Mr. Retzlaph(right) in a chat with Dr Apoh (left), Mr. Sowu (second left) and some members of the entourage at the museum.

Mr. Retzlaph(right) in a chat with Dr Apoh (left), Mr. Sowu (second left) and some members of the entourage at the museum.

GERMANY is studying a proposal to rehabilitate the Volta Regional Museum in Ho at a cost of 50,000 Euros.

The anticipated project includes conveying German relics from Adaklu and other German colonial sites to the museum which has not undergone any form of rehabilitation for more than four decades.

Pursuant to that, the German Ambassador, Mr. Christoph Retzlaph paid a familiarisation visit to the museum and German heritage structures at Ho Kpodzi yesterday.

During the tour, Mr Retzlaph said that “this is the beginning of a long cooperation between Germany and the Volta Region.”

The envoy stated that it was now time for Germany and Ghana to take a closer look at cultural cooperation which must go far beyond Accra to the communities in the regions.

Earlier, Dr Wazi Apoh, the head of the Department of Archaeology and Heritage Studies of the University of Ghana, Legon, who presented the proposal, said that the rationale behind the rehabilitation of the museum was principally to create a permanent exhibition space for the important archaeological findings and archival materials unearthed so far in the region.

He specifically mentioned the German missionary and colonial sites at Kpando, Kete-Krachi, Amedzofe, Nkonya-Wuropong, Ho-Galenkuito, Ho E.P. Kpodzi and Adaklu-Waya as areas which held ready evidence of German presence in the past.

Dr Apoh was full of praise for the MP of Adaklu, Mr Kwame Agbodza for his unflinching support for a project undertaken in the constituency by 18 undergraduates and graduates who conducted an archaeological and ethnographic study at Adaklu-Waya, one of the earliest sites where the North German Bremen Mission established its foundation after Peki and Keta.

Dr Apoh noted, the team’s findings revealed interesting material remains that would be analysed to throw light on the lifeways of the missionaries who were there between 1856 and 1914.
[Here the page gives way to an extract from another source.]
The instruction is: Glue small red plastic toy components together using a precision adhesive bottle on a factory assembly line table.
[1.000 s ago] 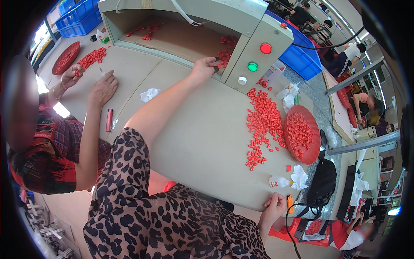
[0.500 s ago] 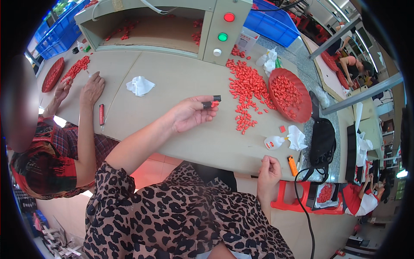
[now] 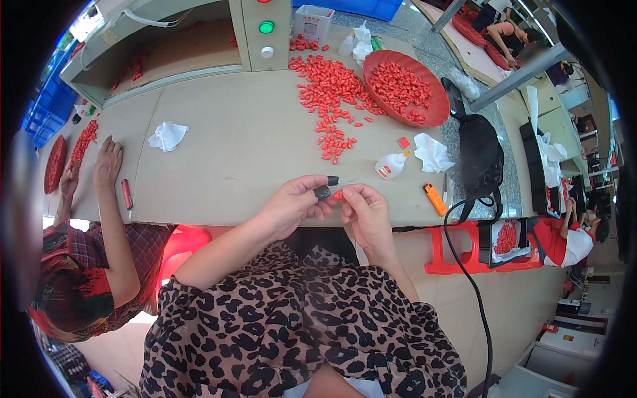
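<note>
In front of my chest, just over the table's near edge, my two hands meet at a small glossy red piece (image 3: 339, 195). My right hand (image 3: 371, 222) pinches it between thumb and fingertips. Black coverings sit on the thumb and index tip of my left hand (image 3: 295, 209), whose curled fingers close in on the piece from the left. Fingers partly hide the piece. Beyond my hands, many similar red pieces (image 3: 328, 83) lie in a loose heap. Beside the heap, a red scalloped bowl (image 3: 434, 114) is full of them.
A white squeeze bottle (image 3: 390, 166), white tissue (image 3: 434, 153) and orange cutter (image 3: 435, 199) lie to the right, near a black bag (image 3: 481, 152) and cable. A beige machine housing (image 3: 264, 73) stands at the back. A co-worker's hand (image 3: 108, 162) rests on the table at left.
My left hand has drawn back toward me with a red piece. My right hand has risen from the table's near edge to meet it. The view has shifted right.
</note>
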### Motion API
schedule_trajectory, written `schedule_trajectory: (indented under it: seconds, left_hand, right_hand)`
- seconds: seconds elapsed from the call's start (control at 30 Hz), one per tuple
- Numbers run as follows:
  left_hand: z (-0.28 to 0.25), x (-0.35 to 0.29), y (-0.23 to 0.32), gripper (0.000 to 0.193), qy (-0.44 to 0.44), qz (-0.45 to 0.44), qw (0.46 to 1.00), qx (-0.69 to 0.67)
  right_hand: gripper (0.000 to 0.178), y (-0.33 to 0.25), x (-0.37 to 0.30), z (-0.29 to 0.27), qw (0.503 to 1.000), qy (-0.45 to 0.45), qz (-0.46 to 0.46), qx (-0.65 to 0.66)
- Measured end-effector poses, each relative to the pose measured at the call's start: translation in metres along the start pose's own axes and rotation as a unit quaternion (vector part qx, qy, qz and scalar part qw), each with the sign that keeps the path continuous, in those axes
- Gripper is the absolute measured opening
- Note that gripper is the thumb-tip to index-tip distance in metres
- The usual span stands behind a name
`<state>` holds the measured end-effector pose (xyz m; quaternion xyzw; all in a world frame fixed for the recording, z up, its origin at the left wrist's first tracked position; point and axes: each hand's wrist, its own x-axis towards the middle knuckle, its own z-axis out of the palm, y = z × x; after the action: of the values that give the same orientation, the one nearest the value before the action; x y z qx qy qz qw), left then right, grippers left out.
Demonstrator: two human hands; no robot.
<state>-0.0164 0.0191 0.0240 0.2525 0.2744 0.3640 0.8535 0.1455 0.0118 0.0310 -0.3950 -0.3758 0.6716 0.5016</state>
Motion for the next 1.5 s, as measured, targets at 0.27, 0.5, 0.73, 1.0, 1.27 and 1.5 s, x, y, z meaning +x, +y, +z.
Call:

“Adaklu-Waya can be seen as the home of the foundation of the E.P. Church in Ghana today,” Dr Apoh added.

Among those who took part in the tour were the Deputy Volta Regional Minister, Mr. Maxwell Blagodzi, Chairman of the Ghana Museums and Monument Board, Mr Kwame Sowu and the Ho Municipal Chief Executive, Mr. John Nelson Akorli, among others.